(See my 5 best memories here)
5. It was brutal on my body. I fell many times and came back pretty beat up – spending my final night in the hospital. I was actually there for a mountaineering school and it was the educational activities that beat me up so bad – like purposely falling down the mountain 12 times so that we could learn the self-arrest technique. Speaking of that…read # 4.
4. Self-arrest training. When you fall down a mountain, you will pretty much die unless you know how to perform self arrest. This is where, when falling, you jam an ax and your snow boots into the mountain to stop the fall. While mountaineers hope they never have to do this, not knowing how to do it is a bigger mess. To learn how to do this, we literally jumped down a VERY steep glacier face first, butt first, upside down, and more (with no ropes) to practice the technique.
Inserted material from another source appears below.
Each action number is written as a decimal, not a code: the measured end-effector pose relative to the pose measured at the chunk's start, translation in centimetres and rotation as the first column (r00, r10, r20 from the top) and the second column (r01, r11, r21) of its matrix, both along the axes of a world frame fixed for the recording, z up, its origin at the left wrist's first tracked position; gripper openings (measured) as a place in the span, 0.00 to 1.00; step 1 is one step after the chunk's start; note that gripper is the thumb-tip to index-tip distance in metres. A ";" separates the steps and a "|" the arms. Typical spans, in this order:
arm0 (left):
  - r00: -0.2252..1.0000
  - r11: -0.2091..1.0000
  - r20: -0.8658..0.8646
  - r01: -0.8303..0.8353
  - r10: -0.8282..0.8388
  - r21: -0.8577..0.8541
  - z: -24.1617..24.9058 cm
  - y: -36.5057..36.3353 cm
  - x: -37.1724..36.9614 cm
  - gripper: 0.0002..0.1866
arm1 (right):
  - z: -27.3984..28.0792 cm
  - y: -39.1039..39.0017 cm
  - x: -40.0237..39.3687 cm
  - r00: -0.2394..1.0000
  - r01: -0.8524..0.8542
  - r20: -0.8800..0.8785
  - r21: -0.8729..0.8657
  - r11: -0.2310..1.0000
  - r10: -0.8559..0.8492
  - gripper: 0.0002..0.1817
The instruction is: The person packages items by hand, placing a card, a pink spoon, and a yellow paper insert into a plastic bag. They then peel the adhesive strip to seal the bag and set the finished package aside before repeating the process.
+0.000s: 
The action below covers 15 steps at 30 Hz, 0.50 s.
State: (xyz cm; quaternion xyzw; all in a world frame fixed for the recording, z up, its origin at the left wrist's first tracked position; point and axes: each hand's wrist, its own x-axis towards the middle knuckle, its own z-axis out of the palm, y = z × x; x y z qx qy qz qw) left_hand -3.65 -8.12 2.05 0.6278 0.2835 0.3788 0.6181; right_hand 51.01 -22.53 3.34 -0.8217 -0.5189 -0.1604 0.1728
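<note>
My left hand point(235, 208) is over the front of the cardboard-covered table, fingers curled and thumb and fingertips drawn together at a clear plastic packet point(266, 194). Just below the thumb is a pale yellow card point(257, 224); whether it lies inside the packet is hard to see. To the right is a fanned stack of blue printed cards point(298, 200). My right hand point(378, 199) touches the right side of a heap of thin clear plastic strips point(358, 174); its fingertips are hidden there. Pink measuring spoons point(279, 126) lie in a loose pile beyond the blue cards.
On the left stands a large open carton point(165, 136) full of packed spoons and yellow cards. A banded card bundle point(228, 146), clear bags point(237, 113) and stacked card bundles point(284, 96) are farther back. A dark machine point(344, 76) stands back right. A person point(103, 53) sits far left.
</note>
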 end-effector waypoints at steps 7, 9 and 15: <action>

It was brutal….but now I know how to do it.
3. A mouse crawled into our tent late on the 4th night and fell on my tent-mate, Brian’s, face. Yeah, I’m serious. We never caught it but tried for 45 minutes until it apparently found a way out.
2. Pooping in a bag on a glacier in 15 degree temperature. Need I say more?
1. The danger. I pastor Courageous Church. I take risks….for a cause. I was regularly VERY close to death and often got the feeling like I was doing so needlessly. Going to Haiti has risks, but I am there advancing the gospel and helping disabled children. Jumping over a 100 foot deep crevice on a glacier and barely making it seemed like too big of a risk for me and not enough of a reward. I regularly took life and death risks and did not feel like I was honoring God by doing so. We walked on ridges that were 7000 feet in the air with nothing but cliffs on either side and just inches of margin to walk on. If I was doing that to save a child – maybe I would feel it a bit more, but doing it to say I did it….not sure I’m with it.